Tag Archives: audio

Encoding And Muxing FATE

One weak spot in FATE‘s architecture has to do with encoding and muxing formats. So far, I have been content to allow the master regression suite handle the encode/mux tests for the most important formats that FFmpeg supports. But the suite doesn’t handle everything. Plus, I still have the goal of eventually breaking up all of the regression suite’s functionality into individual FATE test specs.

At first, the brainstorm was to encode things directly to stdout so that nothing ever really has to be written to disk. The biggest problem with this approach is that stdout is non-seekable. For formats that require seeking backwards, this is a non-starter (e.g., a QuickTime muxer will always have to seek back to the start of the file and fill in the total size of the mdat atom that was just laid down on disk).

So it’s clear that an encode/mux test needs to commit bytes to some seekable media. Where is it okay to write to disk? I think $BUILD_PATH should be okay, since the build step already writes data there.

The natural flow of the master regression suite is to encode/mux a test stream, run a hash of the resulting stream, then demux/decode the encoded stream and run a hash on the result.
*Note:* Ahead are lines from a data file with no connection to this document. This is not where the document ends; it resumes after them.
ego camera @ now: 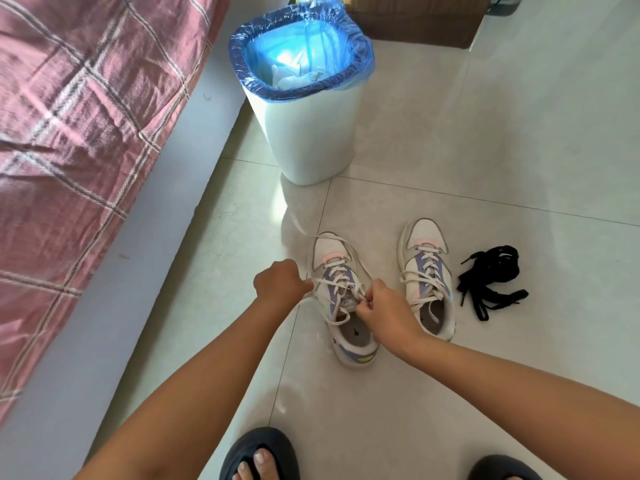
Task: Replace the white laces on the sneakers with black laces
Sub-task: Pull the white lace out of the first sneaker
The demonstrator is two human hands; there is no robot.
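Observation:
Two white sneakers with lilac and pink panels stand side by side on the tiled floor, toes pointing away from me. The left sneaker (pixel 341 299) has its white lace (pixel 337 277) loosened. My left hand (pixel 278 282) grips one strand of that lace at the shoe's left side and holds it taut. My right hand (pixel 379 306) pinches the lace over the tongue near the top eyelets. The right sneaker (pixel 427 275) is still laced in white and nothing touches it. A bundle of black laces (pixel 491 280) lies on the floor just right of it.
A white bin (pixel 304 133) with a blue liner stands beyond the shoes. A bed with a pink checked cover (pixel 79 133) runs along the left. A wooden cabinet (pixel 415 19) is at the back. My feet in dark slippers (pixel 259 455) are at the bottom edge.

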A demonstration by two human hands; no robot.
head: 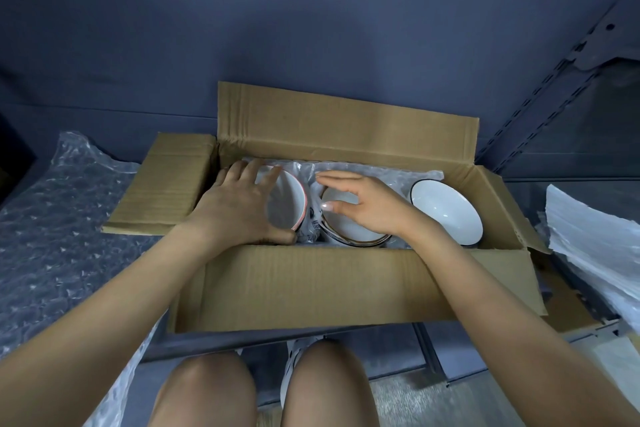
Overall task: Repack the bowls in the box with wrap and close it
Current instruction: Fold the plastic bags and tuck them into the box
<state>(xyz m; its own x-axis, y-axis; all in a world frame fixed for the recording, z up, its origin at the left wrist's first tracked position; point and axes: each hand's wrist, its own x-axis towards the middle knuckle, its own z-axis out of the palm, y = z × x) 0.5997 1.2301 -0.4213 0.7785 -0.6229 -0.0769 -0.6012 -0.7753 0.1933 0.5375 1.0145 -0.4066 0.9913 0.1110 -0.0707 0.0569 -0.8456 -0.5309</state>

In FATE, I imagine these 2 operations would be split into 2 separate tests. But how can I guarantee that one will run before the other? Right now, there’s no official guarantee of the order in which the test specs run. But I can — and plan to — change the policy via fate-script.py so that the tests are always run in order of their database IDs. That way, I can always guarantee that the encode/mux test is run and the correct sample file is waiting on disk before the corresponding demux/decode test executes.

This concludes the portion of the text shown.